PROBLEM TO SOLVE: Copy out the entire listing below exactly, but without its pictures.

SUPPLIED DATA:
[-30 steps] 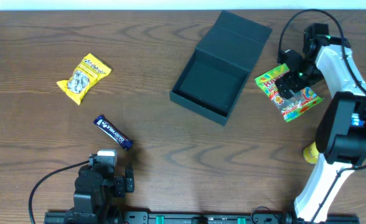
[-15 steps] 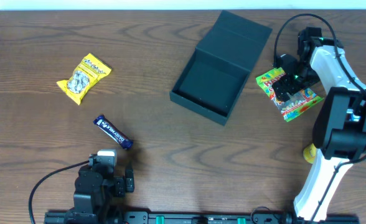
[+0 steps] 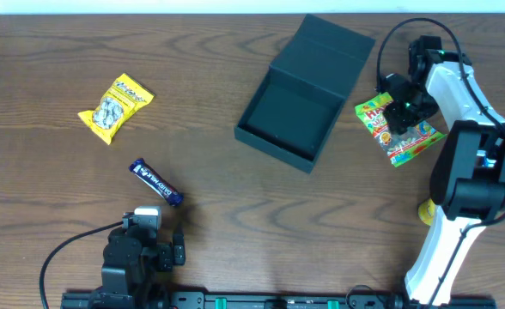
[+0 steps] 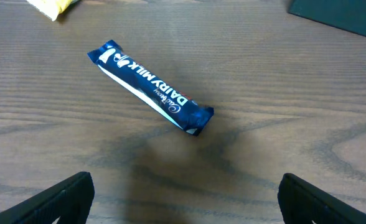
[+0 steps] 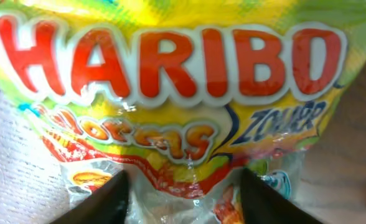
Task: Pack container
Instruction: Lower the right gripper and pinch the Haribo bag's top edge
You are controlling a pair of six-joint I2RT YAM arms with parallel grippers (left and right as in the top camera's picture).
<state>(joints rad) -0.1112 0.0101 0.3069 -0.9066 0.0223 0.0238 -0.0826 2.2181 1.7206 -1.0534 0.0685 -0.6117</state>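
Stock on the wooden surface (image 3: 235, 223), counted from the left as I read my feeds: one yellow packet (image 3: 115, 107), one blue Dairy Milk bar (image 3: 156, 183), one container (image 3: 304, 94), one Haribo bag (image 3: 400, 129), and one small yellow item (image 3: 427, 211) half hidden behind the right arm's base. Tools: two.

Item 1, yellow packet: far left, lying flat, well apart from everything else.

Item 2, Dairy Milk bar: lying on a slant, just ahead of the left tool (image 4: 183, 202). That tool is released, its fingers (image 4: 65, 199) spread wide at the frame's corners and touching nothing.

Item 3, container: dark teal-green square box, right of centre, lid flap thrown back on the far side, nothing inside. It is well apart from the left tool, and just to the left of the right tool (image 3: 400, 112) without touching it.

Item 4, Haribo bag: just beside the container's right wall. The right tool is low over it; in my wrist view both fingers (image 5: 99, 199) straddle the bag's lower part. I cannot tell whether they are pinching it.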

SOLUTION TO THE PROBLEM:
[-30 steps] 
[-15 steps] 
[+0 steps] 
[+0 steps] 
[+0 steps] 
Task: Pack container
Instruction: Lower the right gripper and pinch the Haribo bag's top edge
You are controlling a pair of six-joint I2RT YAM arms with parallel grippers (left and right as in the top camera's picture).
<state>(joints rad) -0.1112 0.0101 0.3069 -0.9066 0.0223 0.0238 -0.0826 2.2181 1.7206 -1.0534 0.0685 -0.6117</state>
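Stock on the wooden surface (image 3: 235, 223), counted from the left as I read my feeds: one yellow packet (image 3: 115, 107), one blue Dairy Milk bar (image 3: 156, 183), one container (image 3: 304, 94), one Haribo bag (image 3: 400, 129), and one small yellow item (image 3: 427, 211) half hidden behind the right arm's base. Tools: two.

Item 1, yellow packet: far left, lying flat, well apart from everything else.

Item 2, Dairy Milk bar: lying on a slant, just ahead of the left tool (image 4: 183, 202). That tool is released, its fingers (image 4: 65, 199) spread wide at the frame's corners and touching nothing.

Item 3, container: dark teal-green square box, right of centre, lid flap thrown back on the far side, nothing inside. It is well apart from the left tool, and just to the left of the right tool (image 3: 400, 112) without touching it.

Item 4, Haribo bag: just beside the container's right wall. The right tool is low over it; in my wrist view both fingers (image 5: 99, 199) straddle the bag's lower part. I cannot tell whether they are pinching it.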

The answer contains nothing more.